◆ Your assignment: Please return the lines below verbatim, beginning at the one that has "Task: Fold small" and stopping after the one that has "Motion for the", and add no other lines.

◆ Material provided:
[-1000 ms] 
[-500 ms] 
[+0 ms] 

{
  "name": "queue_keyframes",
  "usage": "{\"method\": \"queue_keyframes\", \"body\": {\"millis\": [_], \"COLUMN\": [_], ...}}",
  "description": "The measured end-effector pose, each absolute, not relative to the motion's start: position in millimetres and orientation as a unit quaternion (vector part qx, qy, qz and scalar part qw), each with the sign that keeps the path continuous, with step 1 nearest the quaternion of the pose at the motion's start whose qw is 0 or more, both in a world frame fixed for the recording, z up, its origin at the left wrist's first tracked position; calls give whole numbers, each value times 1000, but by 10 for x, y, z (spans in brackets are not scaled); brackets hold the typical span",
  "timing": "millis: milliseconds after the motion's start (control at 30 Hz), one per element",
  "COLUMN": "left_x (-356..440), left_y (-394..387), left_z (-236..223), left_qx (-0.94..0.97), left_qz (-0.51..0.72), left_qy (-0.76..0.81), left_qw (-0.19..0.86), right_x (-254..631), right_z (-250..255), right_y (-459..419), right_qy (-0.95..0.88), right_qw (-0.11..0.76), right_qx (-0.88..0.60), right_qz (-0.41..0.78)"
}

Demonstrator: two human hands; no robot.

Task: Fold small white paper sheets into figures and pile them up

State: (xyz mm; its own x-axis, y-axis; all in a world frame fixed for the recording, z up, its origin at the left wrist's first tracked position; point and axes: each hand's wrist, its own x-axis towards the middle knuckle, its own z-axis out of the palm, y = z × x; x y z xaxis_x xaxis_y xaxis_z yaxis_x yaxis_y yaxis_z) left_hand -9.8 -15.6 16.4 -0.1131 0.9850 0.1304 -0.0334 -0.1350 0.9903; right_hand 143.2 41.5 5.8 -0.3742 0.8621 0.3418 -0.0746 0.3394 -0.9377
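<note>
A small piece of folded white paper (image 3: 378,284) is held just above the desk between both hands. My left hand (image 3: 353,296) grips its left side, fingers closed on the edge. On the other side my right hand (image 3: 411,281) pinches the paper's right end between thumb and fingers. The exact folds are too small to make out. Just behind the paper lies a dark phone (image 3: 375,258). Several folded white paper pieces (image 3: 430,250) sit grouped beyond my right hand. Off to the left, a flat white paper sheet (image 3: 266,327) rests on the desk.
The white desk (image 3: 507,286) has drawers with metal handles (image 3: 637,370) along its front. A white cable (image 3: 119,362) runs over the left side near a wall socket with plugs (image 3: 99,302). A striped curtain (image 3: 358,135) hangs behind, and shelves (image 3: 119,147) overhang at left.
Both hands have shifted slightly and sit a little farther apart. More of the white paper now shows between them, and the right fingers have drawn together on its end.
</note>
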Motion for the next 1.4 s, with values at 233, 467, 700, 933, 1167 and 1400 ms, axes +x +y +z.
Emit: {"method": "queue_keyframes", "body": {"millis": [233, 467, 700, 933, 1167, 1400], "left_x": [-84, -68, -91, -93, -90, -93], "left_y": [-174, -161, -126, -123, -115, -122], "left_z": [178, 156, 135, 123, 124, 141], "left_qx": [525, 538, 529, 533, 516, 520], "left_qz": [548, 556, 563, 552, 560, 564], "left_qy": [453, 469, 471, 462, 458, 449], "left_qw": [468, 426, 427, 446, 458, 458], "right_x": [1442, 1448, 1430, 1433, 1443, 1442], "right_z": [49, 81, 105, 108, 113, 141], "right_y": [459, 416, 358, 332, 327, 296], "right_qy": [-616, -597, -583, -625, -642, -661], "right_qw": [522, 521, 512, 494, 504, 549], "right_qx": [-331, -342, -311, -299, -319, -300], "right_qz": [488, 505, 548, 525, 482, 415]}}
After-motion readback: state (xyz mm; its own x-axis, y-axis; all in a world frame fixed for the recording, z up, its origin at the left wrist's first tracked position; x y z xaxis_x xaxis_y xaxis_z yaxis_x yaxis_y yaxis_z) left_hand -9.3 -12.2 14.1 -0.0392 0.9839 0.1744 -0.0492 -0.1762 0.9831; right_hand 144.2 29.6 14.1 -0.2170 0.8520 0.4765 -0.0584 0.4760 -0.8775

◆ The answer:
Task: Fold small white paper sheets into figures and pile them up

State: (xyz mm; its own x-axis, y-axis; all in a world frame fixed for the recording, z up, its origin at the left wrist's first tracked position; point and axes: each hand's wrist, its own x-axis towards the middle knuckle, its own z-axis out of the palm, y = z × x; x y z xaxis_x xaxis_y xaxis_z yaxis_x yaxis_y yaxis_z) left_hand -9.8 -15.6 16.4 -0.1131 0.9850 0.1304 -0.0334 -0.1350 0.9903; right_hand 143.2 41.5 5.8 -0.3742 0.8621 0.3418 -0.0746 0.3394 -0.9377
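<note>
A small piece of folded white paper (image 3: 378,284) is held just above the desk between both hands. My left hand (image 3: 353,296) grips its left side, fingers closed on the edge. On the other side my right hand (image 3: 411,281) pinches the paper's right end between thumb and fingers. The exact folds are too small to make out. Just behind the paper lies a dark phone (image 3: 375,258). Several folded white paper pieces (image 3: 430,250) sit grouped beyond my right hand. Off to the left, a flat white paper sheet (image 3: 266,327) rests on the desk.
The white desk (image 3: 507,286) has drawers with metal handles (image 3: 637,370) along its front. A white cable (image 3: 119,362) runs over the left side near a wall socket with plugs (image 3: 99,302). A striped curtain (image 3: 358,135) hangs behind, and shelves (image 3: 119,147) overhang at left.
Both hands have shifted slightly and sit a little farther apart. More of the white paper now shows between them, and the right fingers have drawn together on its end.
</note>
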Motion for the next 1.4 s, with values at 233, 467, 700, 933, 1167 and 1400 ms, axes +x +y +z.

This exercise has been completed.